Further adding to the package is the new Dig Down game. Burrowing down into the high and wide stacks of squares to reach lower levels is a completely new way to play Lumines, and the leaderboard high scores are a good incentive to make you push for the best possible time. While not as enjoyable as the standard game, Dig Down is a tense new way to play an already awesome game. Another excellent addition is the revamped Sequencer tool. Its debut in Lumines II was a disappointment because of the limited options, but the tool's expansion in Supernova is an amusing way to unleash your inner mix master. With just a few simple button presses, you can drop drum beats under a bass loop and add special effects to create a groovy tune of your own in just a few minutes. Once you've concocted the perfect jam, you're able to play it in the background of a skin. The sound effects that buzz and chime to your movements don't seem to fit the premade rhythms of the sequencer, but it's an extra way to sample your song aside from pressing the play button. This is a great toy for music nuts looking to go a bit beyond the gameplay, and it's a subtle way to introduce puzzle players to making music. It's sad that there's no way to share this user-created content with other players.
There's a substantial amount of single-player content to sink into, but there's just one multiplayer mode in Supernova. The one-on-one Versus mode requires that you bust out big combos to push a vertical border toward your opponent's end of a shared screen. This limits your opponent's drop space while expanding your own. The neglect of network multiplayer in Supernova is inexcusable, especially since Lumines Live included it on the Xbox 360 two years prior to this release. While an online component isn't core to enjoying the game, its absence is a shame, especially since the Versus CPU mode, along with its traditionally awesome sci-fi and historically themed skins, has been cut as well.
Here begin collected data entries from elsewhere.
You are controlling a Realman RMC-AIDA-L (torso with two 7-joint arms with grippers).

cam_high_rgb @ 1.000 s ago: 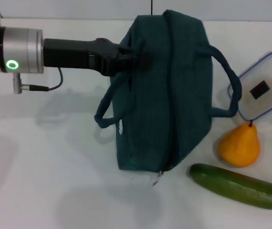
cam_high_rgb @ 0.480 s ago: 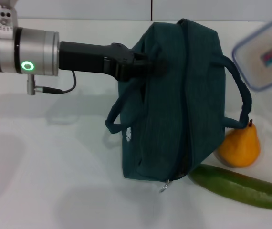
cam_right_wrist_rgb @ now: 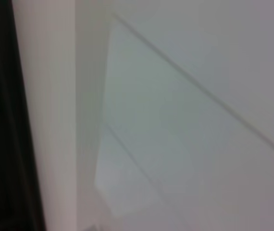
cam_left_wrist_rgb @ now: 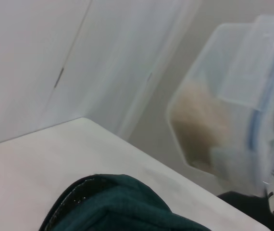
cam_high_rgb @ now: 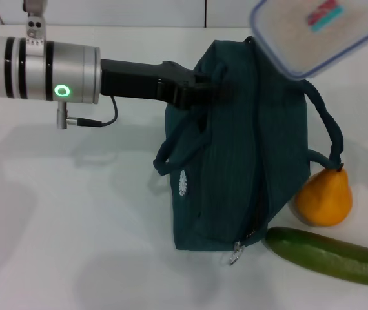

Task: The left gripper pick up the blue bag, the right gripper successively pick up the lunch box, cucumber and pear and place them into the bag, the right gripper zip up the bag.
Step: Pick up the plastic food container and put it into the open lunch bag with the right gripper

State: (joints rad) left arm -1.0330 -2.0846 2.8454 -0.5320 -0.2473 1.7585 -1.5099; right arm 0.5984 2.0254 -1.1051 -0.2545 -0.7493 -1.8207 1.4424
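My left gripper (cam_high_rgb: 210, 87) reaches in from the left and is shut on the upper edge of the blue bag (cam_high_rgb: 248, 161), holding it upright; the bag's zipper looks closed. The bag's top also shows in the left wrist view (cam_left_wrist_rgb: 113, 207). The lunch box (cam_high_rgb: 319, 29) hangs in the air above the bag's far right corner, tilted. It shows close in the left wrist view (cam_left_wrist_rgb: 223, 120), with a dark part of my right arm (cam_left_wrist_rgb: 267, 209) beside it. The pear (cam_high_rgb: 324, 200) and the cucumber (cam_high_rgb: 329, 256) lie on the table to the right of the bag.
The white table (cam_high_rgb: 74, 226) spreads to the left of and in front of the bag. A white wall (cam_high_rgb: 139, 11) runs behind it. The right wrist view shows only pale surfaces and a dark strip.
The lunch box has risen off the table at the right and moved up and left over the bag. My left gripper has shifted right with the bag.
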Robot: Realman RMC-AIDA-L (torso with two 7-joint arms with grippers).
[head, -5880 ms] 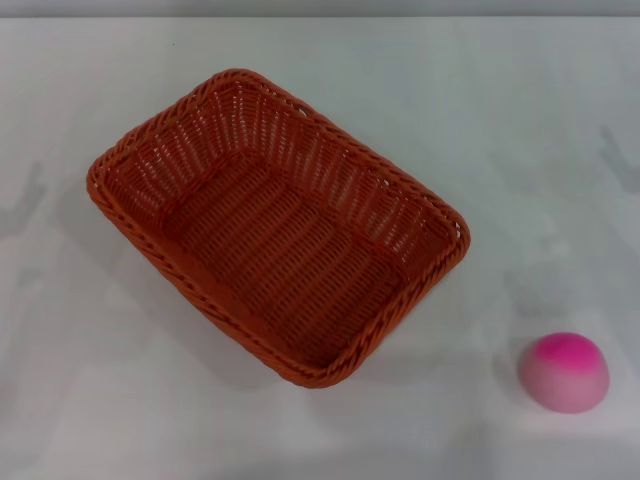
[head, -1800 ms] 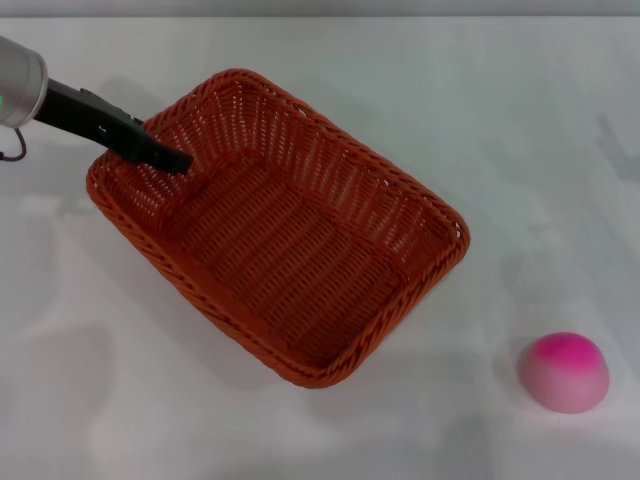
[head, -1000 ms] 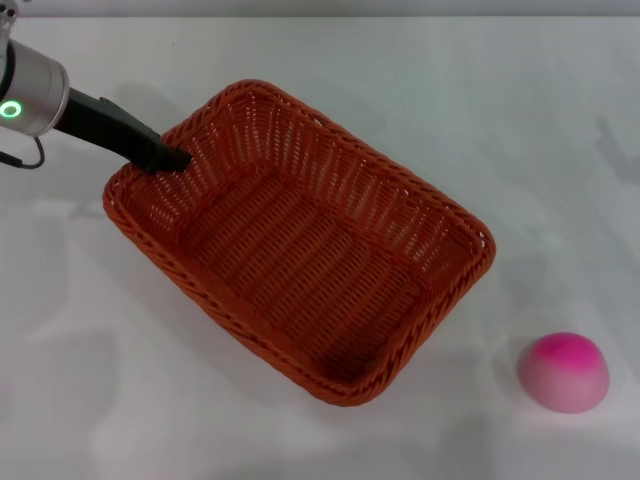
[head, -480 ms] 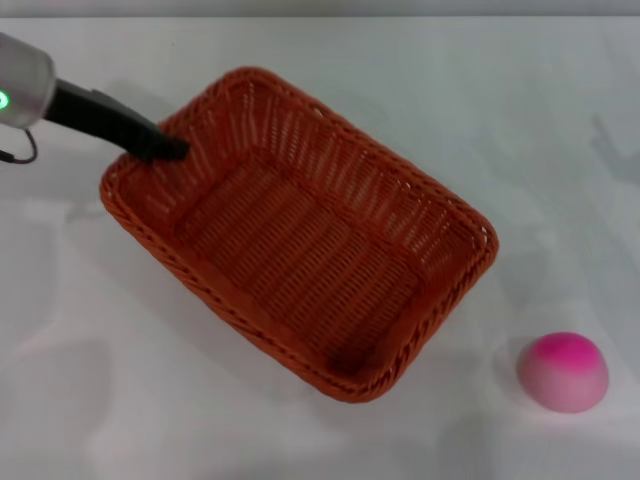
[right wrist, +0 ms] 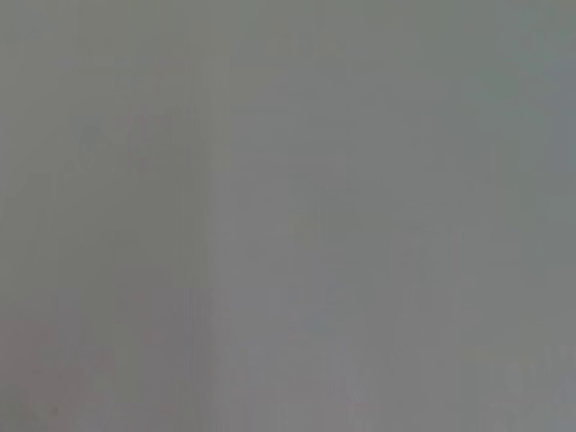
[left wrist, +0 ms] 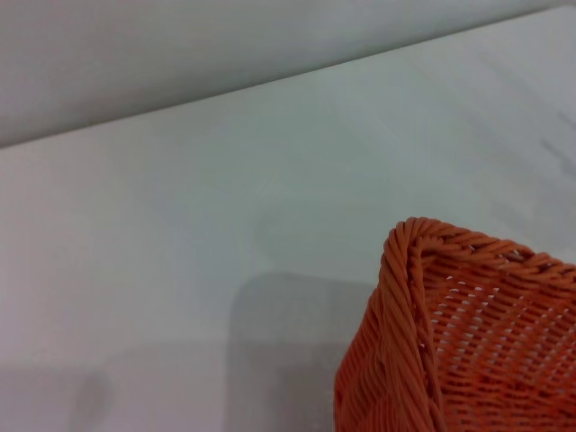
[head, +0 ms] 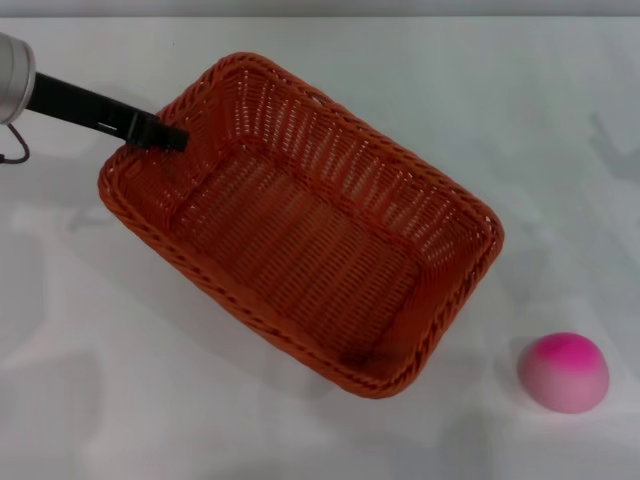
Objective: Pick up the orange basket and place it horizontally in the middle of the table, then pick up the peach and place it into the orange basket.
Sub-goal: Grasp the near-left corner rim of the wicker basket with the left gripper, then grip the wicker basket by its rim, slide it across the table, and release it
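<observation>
Your left gripper (head: pixel 172 137) pinches the basket (head: pixel 300 220) rim at its 10 o'clock corner. The basket's long axis runs 10-to-4 across the table (head: pixel 560 150); the peach (head: pixel 564 372) sits just beyond, around 4.

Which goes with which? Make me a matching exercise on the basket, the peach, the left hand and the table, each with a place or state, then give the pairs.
Things:
1. basket
2. peach
3. left hand
4. table

Places or states:
A. at the far left rim of the basket, gripping it
B. pink, alone on the table at the near right
C. empty, lying at a slant
D. white, beneath everything else

Pairs: 1-C, 2-B, 3-A, 4-D
</observation>
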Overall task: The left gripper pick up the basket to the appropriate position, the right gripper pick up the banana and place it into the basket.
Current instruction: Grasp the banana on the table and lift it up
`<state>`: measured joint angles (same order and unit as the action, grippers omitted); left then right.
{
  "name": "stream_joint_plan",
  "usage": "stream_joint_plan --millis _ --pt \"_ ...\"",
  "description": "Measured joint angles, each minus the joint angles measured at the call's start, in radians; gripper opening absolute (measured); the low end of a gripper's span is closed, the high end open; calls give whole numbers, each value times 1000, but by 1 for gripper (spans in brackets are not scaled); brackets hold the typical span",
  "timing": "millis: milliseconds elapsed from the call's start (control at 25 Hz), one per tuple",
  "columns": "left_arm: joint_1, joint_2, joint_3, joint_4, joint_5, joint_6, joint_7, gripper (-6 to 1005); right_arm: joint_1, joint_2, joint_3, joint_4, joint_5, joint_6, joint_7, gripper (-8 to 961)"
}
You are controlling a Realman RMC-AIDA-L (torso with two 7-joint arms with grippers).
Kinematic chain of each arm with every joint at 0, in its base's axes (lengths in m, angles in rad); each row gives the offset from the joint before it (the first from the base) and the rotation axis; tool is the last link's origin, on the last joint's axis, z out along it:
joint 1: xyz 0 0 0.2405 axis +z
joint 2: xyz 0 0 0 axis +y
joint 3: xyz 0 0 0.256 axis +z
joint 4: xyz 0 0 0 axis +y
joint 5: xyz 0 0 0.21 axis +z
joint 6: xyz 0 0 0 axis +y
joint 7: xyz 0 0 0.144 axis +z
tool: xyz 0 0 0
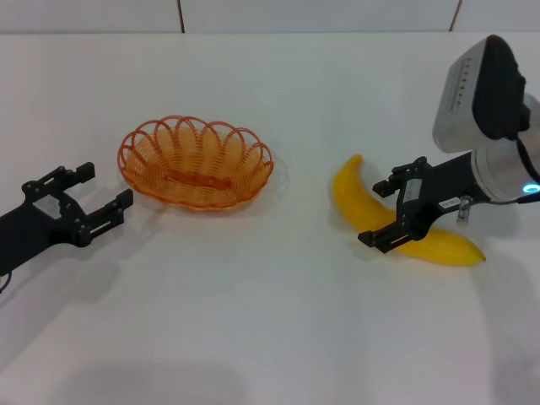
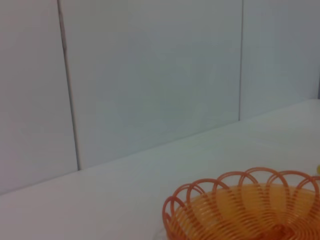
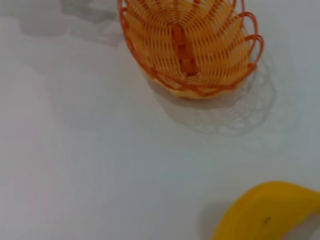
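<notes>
The left gripper (image 1: 89,201) sits low on the white table (image 1: 270,337), nearest the camera, its two fingers spread apart with nothing between them, just left of the basket (image 1: 196,162) but apart from it. The basket stands upright on the table, holding nothing. Farther right lies the banana (image 1: 363,207), flat on the table. The right gripper (image 1: 395,211) hangs over the banana's middle, fingers parted on either side of it.
</notes>
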<state>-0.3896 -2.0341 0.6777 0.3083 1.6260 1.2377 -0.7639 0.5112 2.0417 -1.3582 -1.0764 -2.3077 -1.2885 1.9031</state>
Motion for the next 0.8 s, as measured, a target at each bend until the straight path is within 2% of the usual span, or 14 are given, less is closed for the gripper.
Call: stream_joint_plan --millis 800 --pt "-12 -2 0 0 0 0 0 756 32 1 -17 25 -63 24 31 880"
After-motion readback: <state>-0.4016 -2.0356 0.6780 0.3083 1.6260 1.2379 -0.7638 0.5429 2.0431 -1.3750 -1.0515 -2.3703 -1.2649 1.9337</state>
Despite being the seventh release since the franchise's 2005 debut, Lumines Supernova retains the brilliantly charming gameplay that can turn puzzle junkies and newcomers alike into addicted insomniacs. The refreshing skins and songs are excellent, and with so many ways to play, there's practically limitless replay value here. In spite of the crummy competitive options, your $15 investment goes a long way toward a brimming batch of addictive gameplay that's tied to one of the most irresistible audiovisual experiences on the PlayStation 3.